Jesus came to save and forgive
By Father Paul Turner
Catholic Key Scripture Columni
The Good News for the 24th Sunday in Ordinary Time, Sunday, September 16, 2001
Exodus 32:7-11, 13-14
1 Timothy 1:12-17
Mercy and forgiveness
spill out of the Lectionary next Sunday. The Bible's most famous story of forgiveness, the prodigal son, anchors the sequence of readings. Moses implores God's mercy on the chosen people after they erect a golden calf for false worship. The psalm draws its refrain from the Gospel, "I will rise and go to my father," as it begs God's mercy for sins.
Even the second reading next Sunday fits this overall framework of forgiveness. On any given Sunday the second reading is not known for its integration with the other Scriptures. When the Lectionary was revised in 1969, the liturgical leaders of the Second Vatican Council decided not to try to integrate the second reading into the theme of the other two. Instead, they established a semi-continuous presentation of New Testament letters during Ordinary Time. Last week, for example, we concluded a series of excerpts from Hebrews. This week we hear a single excerpt from Philemon.
Next week we hear the first of three excerpts from the First Letter to Timothy, and after that we'll hear four weeks of excerpts from the Second Letter to Timothy. In other words, there is no grand plan with today's second reading that matches it up with the themes of the other two. It just happens to fit this time.

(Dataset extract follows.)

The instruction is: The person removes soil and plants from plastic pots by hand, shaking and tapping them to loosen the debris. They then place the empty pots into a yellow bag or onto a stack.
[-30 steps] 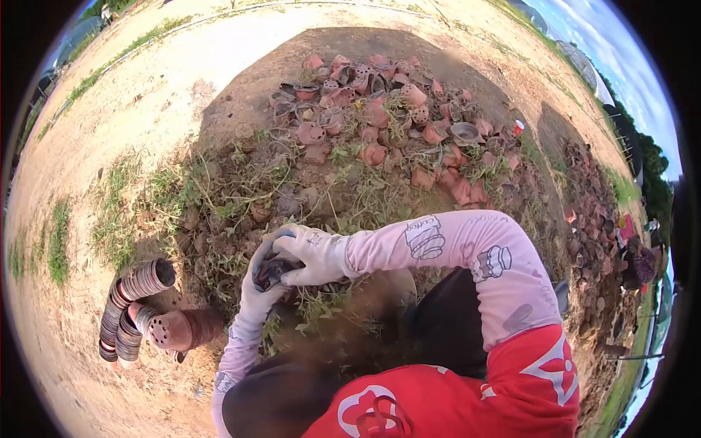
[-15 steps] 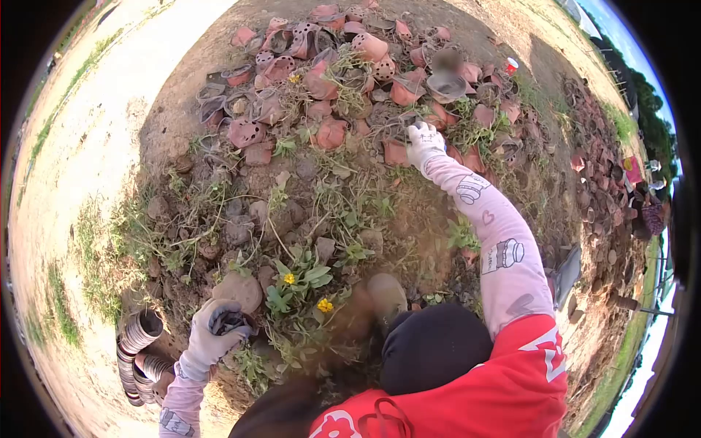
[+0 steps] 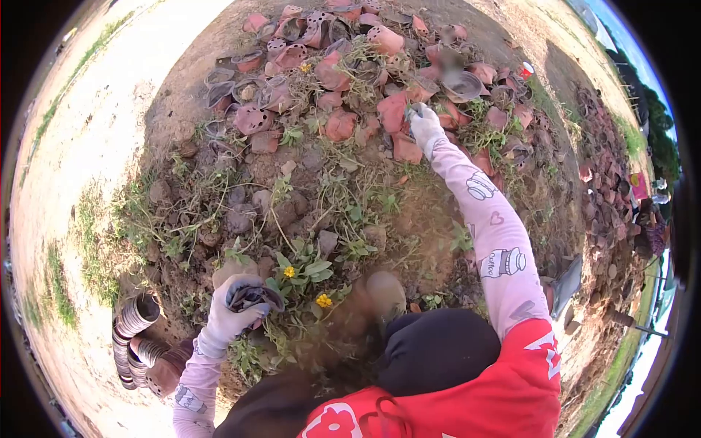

The two letters to Timothy are generally grouped with the Letter to Titus and called the Pastoral Epistles. Together they envision a church with a budding hierarchy, practical internal concerns, including the worthiness of candidates for the office of leadership, and the need to adapt the church to culture while remaining faithful to the Gospel. Many biblical scholars believe the church described in these letters could not have existed in the same decade that Paul was writing his other letters. These pastoral letters do not share much vocabulary with Paul's other letters either. Consequently, it is likely that the pastorals were written by someone else, in the 90s, after the death of Paul - but by a writer who borrowed his name. Our custom of having ghostwriters compose texts for public speakers is somewhat related to this ancient practice. The difference, of course, is that the person for whom the ghostwriter wrote was dead.
The passage we will hear next week comes near the beginning of the letter. Its form resembles the thanksgivings that Paul makes at the beginning of other letters. "I am grateful to him who has strengthened me," Paul begins. There is one major difference. In the authentic letters, Paul usually thanks God for something relating to the community to whom the letter is addressed. In this letter, Paul thanks God for acting in Paul's own life. The writer, wanting the letter to appear all the more as if it comes from Paul, gives a pseudo-autobiographical account of the conversion and incorporates it as the basis for the letter's opening thanksgiving.
This thanksgiving is beautifully composed and follows a very deliberate structure. Think of the letters in the word radar. The first letter parallels the fifth and the second parallels the fourth. This whole thanksgiving is built the same way. It opens with praise of Christ Jesus our Lord and closes with praise of the incorruptible, invisible, only God. Then, in both the second and the fourth parts of the thanksgiving Paul repeats the phrase, "I have been mercifully treated," and he gives reasons. Smack in the middle is a saying that is "trustworthy and deserves full acceptance." Paul makes us zero in on this truth: Christ Jesus came into the world to save sinners.
Here is where this reading fits so well with the others next Sunday. Jesus came to save sinners. We know this theme from elsewhere in the New Testament. Jesus says to Nicodemus, "God did not send the Son into the world to condemn the world, but in order that the world might be saved through him" (John 3:17). Jesus says to Zacchaeus, "The Son of Man came to seek out and to save the lost (Luke 19:10). Jesus says to the Pharisees, "I have come to call not the righteous but sinners" (Matthew 9:13).
The same truth appears in the story of the prodigal son and in the thanksgiving of First Timothy. Sinners take heart. Jesus comes not to condemn us, not to belittle us, not to embarrass us, not to shame us. Jesus comes to save.
Father Paul Turner is pastor of St. Munchin Parish, Cameron.